Açıkça görülüyor ki verilen kelime sadece Oryol bölgesinde yaygındır. Bu nedenle güvenle "diyalektikler" grubuna atfedilebilir.

Rusya'nın belirli bölgelerinde yaşayanların konuşmalarında kullanılan dar üslup odaklı terimlerin kullanıldığı cümle örnekleri V.G.'nin hikayelerinde görülebilir. Rasputin. Karakterin özgünlüğünü göstermesine yardımcı oluyorlar. Ayrıca kahramanın kişiliği ve karakteri de bu tür ifadelerle aynen yeniden üretilir.

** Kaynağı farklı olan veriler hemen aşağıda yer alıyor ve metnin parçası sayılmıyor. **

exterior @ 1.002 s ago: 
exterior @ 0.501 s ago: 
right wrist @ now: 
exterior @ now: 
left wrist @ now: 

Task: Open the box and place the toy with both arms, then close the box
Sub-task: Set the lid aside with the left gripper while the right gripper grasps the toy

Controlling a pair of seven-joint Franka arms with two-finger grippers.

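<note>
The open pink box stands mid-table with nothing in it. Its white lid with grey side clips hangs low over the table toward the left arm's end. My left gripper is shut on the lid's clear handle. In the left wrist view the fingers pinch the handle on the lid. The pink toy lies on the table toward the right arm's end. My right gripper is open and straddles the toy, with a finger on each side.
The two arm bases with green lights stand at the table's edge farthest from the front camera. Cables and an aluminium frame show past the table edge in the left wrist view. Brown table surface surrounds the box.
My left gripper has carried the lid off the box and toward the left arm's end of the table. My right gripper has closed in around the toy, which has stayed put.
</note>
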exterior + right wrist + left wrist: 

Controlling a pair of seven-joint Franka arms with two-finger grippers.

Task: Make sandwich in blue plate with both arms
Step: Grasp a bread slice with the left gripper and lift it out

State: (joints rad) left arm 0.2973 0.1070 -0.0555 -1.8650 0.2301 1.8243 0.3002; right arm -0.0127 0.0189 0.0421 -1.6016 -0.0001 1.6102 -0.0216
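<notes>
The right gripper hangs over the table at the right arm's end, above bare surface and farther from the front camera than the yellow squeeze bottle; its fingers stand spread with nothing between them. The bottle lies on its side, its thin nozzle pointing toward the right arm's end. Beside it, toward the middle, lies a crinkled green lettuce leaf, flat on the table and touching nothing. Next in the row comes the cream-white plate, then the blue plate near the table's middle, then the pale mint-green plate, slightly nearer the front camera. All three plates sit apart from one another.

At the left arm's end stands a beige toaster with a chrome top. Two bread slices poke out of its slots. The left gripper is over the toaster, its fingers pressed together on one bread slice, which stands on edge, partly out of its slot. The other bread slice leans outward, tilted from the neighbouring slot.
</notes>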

Rasputin'in eserlerinden diyalektizm örnekleri:

  • Soğumak - soğumak.
  • Yaygara çıkarmak öfkelenmektir.
  • Pokul - şimdilik.
  • Etkileşime geçin - iletişime geçin.

Birçok diyalektizmin anlamının bağlam olmadan anlaşılamayacağı dikkat çekicidir.